Maybe then one would have to travel to Iceland to really understand why their pop music landscape is seemingly dominated by quiet post-experimental spaced-out rock bands like Sigur Rós and Mum. These are mysterious bands that somehow find a way to simultaneously flood their music with countless layers of instruments and melodies but still manage to sound just barely louder than a whisper. Iceland is a very isolated country and sparsely populated, so maybe they just aren’t used to that much noise. The possibility also exists that the place is just too damn cold to get up the energy to produce anything remarkably loud or fast-paced. Or maybe the nation’s water supply has some natural sedatives in it (a possible overdose of said sedatives just might explain Björk).

The latest export from this Nordic freezer is Bang Gang (not Gang Bang; if you’re going to Google them, make sure you get the word order right) and their album Something Wrong. While it’s the band's first release in America, it’s their third album overall, and they’ve been recording since the late '90s. So while they may be able to credit their recent Western exposure to the success of Icelandic indie-rock superstars Sigur Rós, you can’t accuse Bang Gang of ripping them off musically, because they’ve been around longer than their hipster-cherished countrymen.

While they share many of the qualities commonly associated with Sigur Rós and other Icelandic bands -- mainly their overall spacey, quiet sound and gentle melodies -- they’ve also found some ways to stand out. Firstly, while they are an experimental-sounding band, they also keep their music firmly grounded in pop reality. Songs like “Forward And Reverse” and “Inside” are sedate and slow, but never so slow that you forget that you’re actually listening to music. While listening to Something Wrong you’ll even hear a guitar solo or two -- albeit a short and fairly quiet one. If you have any doubt as to their pop-music inspiration, listen to their surprising cover of The Supremes’ “Stop In the Name Of Love.” Shockingly faithful to the original, this folk-cum-electronic take on the Motown classic is downright beautiful and conveys the raw emotion and desperation of the lyrics in a way the original never did.

There are a few things wrong with Something Wrong, however.
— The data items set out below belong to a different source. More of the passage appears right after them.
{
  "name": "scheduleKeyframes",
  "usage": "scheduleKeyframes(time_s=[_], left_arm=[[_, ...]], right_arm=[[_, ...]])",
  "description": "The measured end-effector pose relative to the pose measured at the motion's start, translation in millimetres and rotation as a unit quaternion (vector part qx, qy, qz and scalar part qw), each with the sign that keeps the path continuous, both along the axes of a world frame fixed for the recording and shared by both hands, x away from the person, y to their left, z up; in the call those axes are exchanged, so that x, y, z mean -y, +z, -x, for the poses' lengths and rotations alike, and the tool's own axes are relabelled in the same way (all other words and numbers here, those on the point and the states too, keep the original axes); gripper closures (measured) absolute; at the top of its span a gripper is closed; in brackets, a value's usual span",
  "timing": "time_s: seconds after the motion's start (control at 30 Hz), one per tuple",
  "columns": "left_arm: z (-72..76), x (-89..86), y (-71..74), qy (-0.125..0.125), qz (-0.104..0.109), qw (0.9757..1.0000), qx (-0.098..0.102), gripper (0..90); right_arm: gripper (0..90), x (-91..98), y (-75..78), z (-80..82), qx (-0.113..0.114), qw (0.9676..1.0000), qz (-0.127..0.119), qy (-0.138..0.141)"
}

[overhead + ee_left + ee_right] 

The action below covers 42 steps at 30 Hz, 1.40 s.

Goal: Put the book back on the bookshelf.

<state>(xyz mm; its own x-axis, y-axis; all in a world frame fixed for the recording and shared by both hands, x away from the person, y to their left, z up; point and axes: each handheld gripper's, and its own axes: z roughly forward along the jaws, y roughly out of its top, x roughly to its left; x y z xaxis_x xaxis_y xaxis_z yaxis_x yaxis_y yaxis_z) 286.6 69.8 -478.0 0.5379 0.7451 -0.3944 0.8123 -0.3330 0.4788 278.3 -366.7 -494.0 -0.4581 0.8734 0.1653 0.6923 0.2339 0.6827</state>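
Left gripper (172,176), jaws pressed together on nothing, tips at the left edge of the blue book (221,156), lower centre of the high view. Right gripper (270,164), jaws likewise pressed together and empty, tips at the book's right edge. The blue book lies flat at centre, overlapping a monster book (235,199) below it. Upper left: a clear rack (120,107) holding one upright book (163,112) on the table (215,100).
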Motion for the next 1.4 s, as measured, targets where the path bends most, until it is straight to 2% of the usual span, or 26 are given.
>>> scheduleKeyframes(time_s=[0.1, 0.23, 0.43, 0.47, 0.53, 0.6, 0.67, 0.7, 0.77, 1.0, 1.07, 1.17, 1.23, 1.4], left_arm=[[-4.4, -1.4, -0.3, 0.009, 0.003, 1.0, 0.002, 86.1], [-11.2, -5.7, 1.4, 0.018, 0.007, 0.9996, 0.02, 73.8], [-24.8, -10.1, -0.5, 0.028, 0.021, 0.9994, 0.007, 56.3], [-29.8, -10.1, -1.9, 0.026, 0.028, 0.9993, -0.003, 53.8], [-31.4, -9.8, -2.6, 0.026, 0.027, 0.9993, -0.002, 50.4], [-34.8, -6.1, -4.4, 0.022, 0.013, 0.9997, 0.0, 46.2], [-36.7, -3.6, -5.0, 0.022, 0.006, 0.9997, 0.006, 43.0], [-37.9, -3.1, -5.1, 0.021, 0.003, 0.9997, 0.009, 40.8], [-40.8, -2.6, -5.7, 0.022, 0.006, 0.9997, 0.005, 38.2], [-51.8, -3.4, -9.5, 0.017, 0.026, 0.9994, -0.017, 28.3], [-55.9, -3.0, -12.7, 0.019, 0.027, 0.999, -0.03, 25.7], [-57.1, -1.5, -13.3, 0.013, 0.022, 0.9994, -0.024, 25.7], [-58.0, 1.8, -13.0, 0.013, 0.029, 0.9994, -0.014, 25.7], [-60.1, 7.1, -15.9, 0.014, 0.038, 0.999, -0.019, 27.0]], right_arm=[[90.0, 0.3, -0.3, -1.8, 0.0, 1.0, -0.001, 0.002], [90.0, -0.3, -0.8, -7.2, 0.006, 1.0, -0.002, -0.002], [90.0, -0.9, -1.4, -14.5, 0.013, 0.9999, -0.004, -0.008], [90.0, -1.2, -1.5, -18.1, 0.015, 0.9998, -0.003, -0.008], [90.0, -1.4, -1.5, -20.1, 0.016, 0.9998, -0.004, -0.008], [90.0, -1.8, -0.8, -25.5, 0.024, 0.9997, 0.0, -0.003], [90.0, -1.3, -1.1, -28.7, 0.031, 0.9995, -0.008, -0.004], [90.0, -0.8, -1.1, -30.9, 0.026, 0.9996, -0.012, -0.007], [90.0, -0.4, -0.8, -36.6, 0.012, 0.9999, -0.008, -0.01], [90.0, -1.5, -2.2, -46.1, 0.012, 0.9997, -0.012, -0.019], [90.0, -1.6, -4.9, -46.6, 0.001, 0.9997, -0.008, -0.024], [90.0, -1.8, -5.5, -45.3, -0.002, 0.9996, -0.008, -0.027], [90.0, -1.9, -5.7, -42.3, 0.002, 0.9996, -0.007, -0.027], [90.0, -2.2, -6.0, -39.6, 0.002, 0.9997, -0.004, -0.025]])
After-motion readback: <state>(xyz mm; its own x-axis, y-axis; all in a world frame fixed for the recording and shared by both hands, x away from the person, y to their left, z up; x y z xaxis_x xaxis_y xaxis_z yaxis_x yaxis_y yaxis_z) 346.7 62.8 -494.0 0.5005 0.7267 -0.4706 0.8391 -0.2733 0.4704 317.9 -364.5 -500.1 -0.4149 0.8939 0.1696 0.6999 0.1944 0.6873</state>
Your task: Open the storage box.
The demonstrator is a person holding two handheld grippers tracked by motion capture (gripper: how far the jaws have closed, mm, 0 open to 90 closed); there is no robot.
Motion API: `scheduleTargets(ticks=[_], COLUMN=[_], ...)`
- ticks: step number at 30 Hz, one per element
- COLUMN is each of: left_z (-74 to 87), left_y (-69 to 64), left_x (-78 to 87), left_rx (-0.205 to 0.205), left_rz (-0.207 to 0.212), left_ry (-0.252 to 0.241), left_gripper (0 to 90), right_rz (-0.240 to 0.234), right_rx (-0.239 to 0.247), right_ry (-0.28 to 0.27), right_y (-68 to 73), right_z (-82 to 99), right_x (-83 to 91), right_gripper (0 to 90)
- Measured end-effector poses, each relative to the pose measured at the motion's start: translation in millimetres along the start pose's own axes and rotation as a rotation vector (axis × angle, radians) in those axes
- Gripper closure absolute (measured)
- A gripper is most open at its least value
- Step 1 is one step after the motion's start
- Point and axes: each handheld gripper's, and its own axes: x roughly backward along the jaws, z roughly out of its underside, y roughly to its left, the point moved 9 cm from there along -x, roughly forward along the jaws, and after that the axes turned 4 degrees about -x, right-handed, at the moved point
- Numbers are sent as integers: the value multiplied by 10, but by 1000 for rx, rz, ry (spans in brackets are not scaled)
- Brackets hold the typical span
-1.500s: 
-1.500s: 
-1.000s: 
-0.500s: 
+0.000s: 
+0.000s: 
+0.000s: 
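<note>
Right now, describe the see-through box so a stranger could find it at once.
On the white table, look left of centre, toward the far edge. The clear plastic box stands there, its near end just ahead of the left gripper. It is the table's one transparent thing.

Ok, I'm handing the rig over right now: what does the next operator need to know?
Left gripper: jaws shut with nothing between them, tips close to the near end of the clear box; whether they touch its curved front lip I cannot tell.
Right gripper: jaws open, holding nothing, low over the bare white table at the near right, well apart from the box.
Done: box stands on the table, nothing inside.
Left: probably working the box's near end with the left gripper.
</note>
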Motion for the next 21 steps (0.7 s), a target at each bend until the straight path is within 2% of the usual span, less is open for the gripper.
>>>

Nearly every song on the album has a different lead singer, and some of them just aren’t up to task. “Everything's Gone” begins with a painful squeal by Bardi Johannsson and never really recovers, and “Contradiction” features vocals by a woman named Nicolette Suwoton, who is trying way too hard to be Billie Holliday and instead sounds like someone with a wicked sinus infection.

No matter who they have at the mic Bang Gang is always on top of things musically, and their beautiful and relaxing music should appeal to anyone into the dream-pop sound that is currently not only the rage in Iceland but over most of Europe as well.